-- Opening Marker --

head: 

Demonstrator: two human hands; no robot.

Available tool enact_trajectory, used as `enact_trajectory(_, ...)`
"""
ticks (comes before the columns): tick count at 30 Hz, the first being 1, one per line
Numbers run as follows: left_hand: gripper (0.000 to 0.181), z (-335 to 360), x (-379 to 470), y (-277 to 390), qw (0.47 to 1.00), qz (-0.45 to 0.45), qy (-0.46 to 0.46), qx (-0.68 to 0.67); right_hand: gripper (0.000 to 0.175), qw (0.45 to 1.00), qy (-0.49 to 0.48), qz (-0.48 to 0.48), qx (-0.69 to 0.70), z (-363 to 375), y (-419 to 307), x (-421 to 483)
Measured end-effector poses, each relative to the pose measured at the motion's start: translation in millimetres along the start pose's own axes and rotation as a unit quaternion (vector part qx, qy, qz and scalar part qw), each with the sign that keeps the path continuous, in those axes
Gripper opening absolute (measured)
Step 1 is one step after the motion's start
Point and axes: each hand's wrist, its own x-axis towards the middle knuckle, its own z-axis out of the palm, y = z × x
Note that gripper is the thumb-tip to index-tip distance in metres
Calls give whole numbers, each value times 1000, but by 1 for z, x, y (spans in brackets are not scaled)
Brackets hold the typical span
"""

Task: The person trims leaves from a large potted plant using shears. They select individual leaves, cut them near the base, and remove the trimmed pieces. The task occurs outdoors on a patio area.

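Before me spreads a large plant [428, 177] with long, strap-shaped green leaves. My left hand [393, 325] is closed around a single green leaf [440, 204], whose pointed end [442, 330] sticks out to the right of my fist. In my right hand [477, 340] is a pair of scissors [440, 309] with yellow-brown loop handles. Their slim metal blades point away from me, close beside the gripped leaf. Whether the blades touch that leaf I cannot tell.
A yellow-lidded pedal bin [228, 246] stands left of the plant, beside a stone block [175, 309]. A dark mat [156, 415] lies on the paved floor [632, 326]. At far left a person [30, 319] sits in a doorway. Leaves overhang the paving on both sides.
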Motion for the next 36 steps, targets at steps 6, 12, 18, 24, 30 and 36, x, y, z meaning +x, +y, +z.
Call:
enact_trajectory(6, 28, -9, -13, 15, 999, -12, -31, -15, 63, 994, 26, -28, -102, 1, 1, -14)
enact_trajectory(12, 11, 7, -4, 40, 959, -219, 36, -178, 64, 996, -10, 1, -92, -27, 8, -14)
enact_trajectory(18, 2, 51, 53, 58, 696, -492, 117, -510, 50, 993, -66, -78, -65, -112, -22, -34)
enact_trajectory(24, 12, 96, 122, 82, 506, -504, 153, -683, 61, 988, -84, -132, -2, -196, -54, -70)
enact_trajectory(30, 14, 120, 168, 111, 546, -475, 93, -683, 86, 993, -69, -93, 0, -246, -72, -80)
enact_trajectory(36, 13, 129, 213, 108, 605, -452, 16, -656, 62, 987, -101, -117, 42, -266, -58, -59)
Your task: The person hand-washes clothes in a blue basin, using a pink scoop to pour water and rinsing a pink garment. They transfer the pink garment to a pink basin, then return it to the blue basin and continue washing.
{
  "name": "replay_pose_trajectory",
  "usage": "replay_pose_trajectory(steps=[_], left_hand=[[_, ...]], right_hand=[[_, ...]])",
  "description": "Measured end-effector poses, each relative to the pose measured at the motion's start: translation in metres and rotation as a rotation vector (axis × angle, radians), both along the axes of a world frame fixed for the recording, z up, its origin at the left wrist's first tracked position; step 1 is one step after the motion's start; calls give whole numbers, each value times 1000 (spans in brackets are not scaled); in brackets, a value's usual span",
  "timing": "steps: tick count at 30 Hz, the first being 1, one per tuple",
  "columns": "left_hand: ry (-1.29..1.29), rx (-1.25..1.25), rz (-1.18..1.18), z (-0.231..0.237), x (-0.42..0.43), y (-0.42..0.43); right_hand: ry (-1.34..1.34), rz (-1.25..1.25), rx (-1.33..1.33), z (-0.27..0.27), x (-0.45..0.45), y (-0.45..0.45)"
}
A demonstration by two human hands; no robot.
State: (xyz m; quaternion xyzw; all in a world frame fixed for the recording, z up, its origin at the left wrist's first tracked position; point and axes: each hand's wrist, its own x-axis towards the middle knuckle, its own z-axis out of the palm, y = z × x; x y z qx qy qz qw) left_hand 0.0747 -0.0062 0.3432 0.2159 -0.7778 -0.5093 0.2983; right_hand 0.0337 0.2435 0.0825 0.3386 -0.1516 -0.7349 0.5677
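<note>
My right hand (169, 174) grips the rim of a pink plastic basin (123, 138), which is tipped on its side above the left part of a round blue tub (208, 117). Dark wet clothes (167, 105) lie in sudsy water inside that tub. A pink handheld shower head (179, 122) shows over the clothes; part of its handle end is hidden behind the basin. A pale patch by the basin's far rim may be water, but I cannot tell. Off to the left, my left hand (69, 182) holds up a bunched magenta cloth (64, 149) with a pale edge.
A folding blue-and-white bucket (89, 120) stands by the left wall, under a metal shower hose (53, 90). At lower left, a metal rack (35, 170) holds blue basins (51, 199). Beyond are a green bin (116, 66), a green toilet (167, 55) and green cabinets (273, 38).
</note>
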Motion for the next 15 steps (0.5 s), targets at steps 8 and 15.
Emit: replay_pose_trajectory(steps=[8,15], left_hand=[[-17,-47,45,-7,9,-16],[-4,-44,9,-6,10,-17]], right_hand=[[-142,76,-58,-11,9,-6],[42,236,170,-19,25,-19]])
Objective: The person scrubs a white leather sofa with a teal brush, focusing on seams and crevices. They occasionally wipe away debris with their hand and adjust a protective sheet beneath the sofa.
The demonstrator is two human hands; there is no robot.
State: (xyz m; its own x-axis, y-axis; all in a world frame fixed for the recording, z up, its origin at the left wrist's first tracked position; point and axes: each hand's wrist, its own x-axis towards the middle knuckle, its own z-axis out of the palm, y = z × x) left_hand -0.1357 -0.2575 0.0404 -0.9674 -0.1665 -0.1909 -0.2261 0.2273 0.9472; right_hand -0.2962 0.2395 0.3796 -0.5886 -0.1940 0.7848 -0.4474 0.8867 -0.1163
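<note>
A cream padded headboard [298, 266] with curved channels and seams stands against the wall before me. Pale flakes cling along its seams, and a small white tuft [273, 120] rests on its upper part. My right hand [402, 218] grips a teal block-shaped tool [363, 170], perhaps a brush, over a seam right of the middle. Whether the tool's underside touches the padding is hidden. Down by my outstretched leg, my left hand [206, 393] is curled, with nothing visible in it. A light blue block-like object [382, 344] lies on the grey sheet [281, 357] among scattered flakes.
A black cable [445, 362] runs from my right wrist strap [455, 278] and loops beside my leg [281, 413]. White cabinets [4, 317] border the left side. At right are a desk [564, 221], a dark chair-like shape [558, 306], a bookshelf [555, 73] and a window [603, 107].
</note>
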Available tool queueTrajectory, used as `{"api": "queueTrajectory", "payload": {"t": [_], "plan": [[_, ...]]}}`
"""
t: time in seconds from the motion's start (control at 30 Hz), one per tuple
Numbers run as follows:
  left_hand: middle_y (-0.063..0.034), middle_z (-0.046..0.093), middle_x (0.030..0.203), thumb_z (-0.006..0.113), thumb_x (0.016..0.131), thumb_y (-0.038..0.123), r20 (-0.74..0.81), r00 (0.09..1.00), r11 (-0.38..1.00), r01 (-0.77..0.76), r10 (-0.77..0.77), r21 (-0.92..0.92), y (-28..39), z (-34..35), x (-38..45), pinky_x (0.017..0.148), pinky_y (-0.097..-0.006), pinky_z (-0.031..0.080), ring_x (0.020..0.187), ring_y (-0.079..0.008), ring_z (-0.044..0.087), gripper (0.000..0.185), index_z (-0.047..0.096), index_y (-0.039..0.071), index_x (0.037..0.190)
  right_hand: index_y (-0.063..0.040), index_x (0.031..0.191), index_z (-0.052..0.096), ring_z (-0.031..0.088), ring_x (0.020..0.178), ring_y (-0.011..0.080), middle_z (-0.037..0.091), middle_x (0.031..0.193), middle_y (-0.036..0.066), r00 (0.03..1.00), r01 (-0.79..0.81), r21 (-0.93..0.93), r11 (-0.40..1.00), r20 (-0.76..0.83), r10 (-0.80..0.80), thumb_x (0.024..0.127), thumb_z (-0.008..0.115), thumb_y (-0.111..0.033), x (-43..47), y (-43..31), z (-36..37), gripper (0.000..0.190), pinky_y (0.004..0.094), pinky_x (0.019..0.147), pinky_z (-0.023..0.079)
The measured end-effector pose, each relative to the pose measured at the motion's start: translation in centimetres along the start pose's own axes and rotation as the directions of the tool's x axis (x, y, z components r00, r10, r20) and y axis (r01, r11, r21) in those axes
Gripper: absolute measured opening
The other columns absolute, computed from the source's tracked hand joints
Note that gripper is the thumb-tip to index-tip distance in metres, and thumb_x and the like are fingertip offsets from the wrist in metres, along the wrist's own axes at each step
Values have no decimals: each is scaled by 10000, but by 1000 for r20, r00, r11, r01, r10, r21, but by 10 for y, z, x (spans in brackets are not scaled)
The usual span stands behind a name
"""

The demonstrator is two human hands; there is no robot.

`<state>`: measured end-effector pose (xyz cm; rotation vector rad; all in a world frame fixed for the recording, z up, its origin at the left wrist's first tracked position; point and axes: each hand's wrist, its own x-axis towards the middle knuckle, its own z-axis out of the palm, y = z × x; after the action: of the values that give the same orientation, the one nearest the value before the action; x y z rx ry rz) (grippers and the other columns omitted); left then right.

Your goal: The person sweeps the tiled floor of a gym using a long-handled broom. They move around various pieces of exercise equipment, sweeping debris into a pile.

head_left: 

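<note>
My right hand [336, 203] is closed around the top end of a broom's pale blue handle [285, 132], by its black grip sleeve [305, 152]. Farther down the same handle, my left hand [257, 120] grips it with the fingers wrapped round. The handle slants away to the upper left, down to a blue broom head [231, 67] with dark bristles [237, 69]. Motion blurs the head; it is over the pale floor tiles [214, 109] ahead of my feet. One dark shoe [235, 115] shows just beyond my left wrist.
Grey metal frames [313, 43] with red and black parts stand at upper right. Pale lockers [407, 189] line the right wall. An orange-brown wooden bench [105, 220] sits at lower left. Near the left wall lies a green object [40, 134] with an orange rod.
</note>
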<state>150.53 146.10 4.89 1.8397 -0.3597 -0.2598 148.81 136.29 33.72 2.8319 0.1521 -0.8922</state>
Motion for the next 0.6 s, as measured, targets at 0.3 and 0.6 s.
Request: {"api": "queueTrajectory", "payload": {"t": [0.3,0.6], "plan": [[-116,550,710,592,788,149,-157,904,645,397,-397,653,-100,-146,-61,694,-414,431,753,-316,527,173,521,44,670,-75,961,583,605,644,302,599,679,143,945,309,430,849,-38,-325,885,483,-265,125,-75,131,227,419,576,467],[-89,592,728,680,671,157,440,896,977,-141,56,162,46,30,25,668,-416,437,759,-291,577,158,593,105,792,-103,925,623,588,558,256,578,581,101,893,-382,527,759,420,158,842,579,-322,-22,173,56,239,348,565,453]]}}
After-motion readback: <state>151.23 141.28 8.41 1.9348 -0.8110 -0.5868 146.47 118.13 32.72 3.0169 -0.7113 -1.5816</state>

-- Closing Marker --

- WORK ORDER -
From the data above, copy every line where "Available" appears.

- RESULT OF THIS TASK -
Available tool enact_trajectory, used as `enact_trajectory(_, ...)`
Available tool queueTrajectory, used as `{"api": "queueTrajectory", "payload": {"t": [_], "plan": [[_, ...]]}}`

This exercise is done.